The wife on the ball with this and has already booked seats for next Friday, can’t wait for this 9th movie. 


Gonz.


----------



## Mark R5 (May 21, 2013)

great gonzo said:


> The wife on the ball with this and has already booked seats for next Friday, can't wait for this 9th movie.
> 
> Gonz.


I can only assume with no update, that you weren't impressed?


----------



## tosh (Dec 30, 2005)

It was good, but not a film I would watch again.


----------



## great gonzo (Nov 4, 2010)

Mark R5 said:


> I can only assume with no update, that you weren't impressed?


No not at all, I loved it but it's one for Tarantino fans only I think. 
The Bruce Lee scene is excellent.

Gonz.


----------



## Mark R5 (May 21, 2013)

great gonzo said:


> No not at all, I loved it but it's one for Tarantino fans only I think.
> The Bruce Lee scene is excellent.
> 
> Gonz.


Ahh good to know. Probably one for me then rather than the better half :thumb:


----------



## JJPTT (May 24, 2019)

When Bruce gets slammed into the car I nearly fell off my chair! Also the “Did anyone order fried Sauerkraut” flamethrower scene got me too.
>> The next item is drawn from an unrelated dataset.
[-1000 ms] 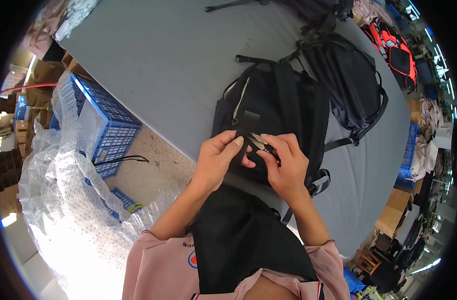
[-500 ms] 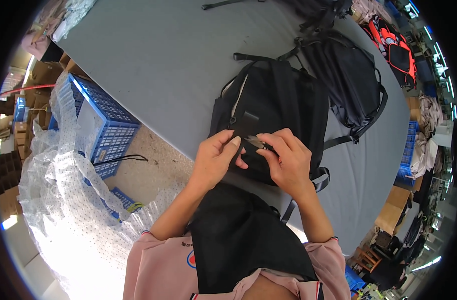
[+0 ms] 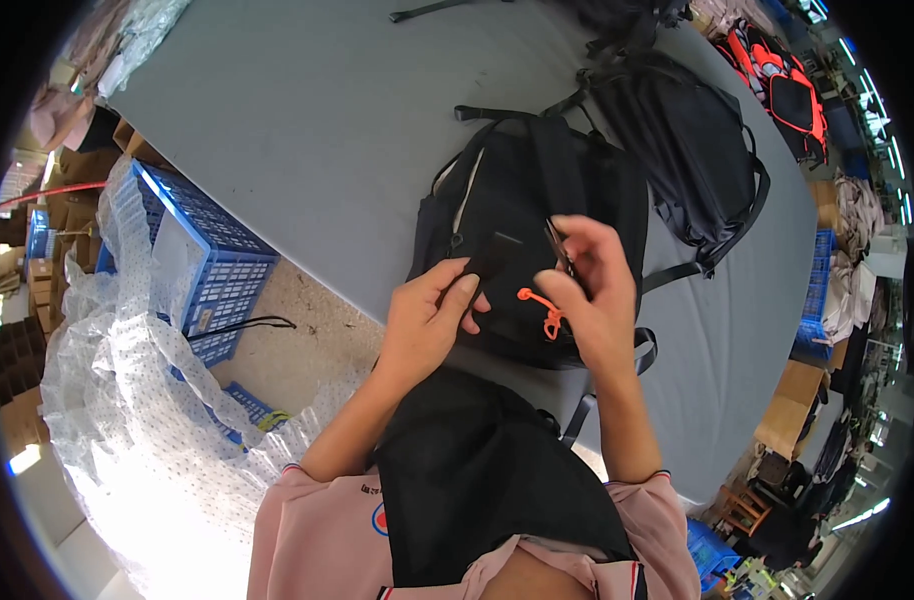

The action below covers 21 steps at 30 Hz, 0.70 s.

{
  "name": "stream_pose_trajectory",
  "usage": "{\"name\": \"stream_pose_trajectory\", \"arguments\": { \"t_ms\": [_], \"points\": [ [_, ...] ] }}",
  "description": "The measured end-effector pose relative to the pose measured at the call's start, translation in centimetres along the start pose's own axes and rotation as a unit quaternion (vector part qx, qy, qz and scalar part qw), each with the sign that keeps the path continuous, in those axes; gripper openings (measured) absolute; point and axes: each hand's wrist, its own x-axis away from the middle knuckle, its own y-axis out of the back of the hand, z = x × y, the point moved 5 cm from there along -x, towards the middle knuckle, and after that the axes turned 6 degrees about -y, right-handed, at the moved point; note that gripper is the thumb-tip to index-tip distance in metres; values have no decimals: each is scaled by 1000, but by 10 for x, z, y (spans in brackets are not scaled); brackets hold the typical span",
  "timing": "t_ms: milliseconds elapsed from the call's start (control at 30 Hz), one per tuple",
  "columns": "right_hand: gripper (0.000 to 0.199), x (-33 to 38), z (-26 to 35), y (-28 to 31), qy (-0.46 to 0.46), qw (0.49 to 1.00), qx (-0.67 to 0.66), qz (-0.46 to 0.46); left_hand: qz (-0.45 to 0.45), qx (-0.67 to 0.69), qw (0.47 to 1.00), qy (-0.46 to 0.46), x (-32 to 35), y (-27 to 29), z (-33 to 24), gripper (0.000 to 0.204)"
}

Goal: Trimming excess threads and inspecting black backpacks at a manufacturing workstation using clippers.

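Observation:
A black backpack (image 3: 512, 200) lies on the grey table in front of me, its side zip edged with a pale line. My left hand (image 3: 432, 315) is closed at the bag's near left part, thumb and forefinger pinching a black piece of it. My right hand (image 3: 597, 285) is closed around small dark thread snips (image 3: 557, 245), held over the bag's right half with the blades pointing away from me. An orange cord (image 3: 551, 312) with a looped end hangs beside the right thumb. The palm hides most of the snips.
Another black backpack (image 3: 677, 150) lies at the right, straps touching the first. The grey table (image 3: 307, 150) spreads to the far left. Left of it stand a blue crate (image 3: 227, 270) and crumpled clear plastic wrap (image 3: 127, 400). An orange-and-black bag (image 3: 787, 95) is at the far right.
My right hand with the snips has drawn away from the left fingertips, up and to the right. The orange cord has come into sight. The left hand keeps its pinch.

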Motion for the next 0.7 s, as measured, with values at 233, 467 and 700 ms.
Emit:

Sent from my iPhone using Tapatalk


----------



## great gonzo (Nov 4, 2010)

JJPTT said:


> When Bruce gets slammed into the car I nearly fell off my chair! Also the "Did anyone order fried Sauerkraut" flamethrower scene got me too.
> 
> Sent from my iPhone using Tapatalk


The audience clapped and whistled in the cinema I was in it really created a great atmosphere.

Gonz.


----------



## Mike777 (Jun 27, 2019)

Well I like the cast and old school hippie background but that's it.. I don't get the half of the movie.


----------



## Overdoser (Oct 25, 2010)

Quite a fan of Tarantino but did not enjoy this.


----------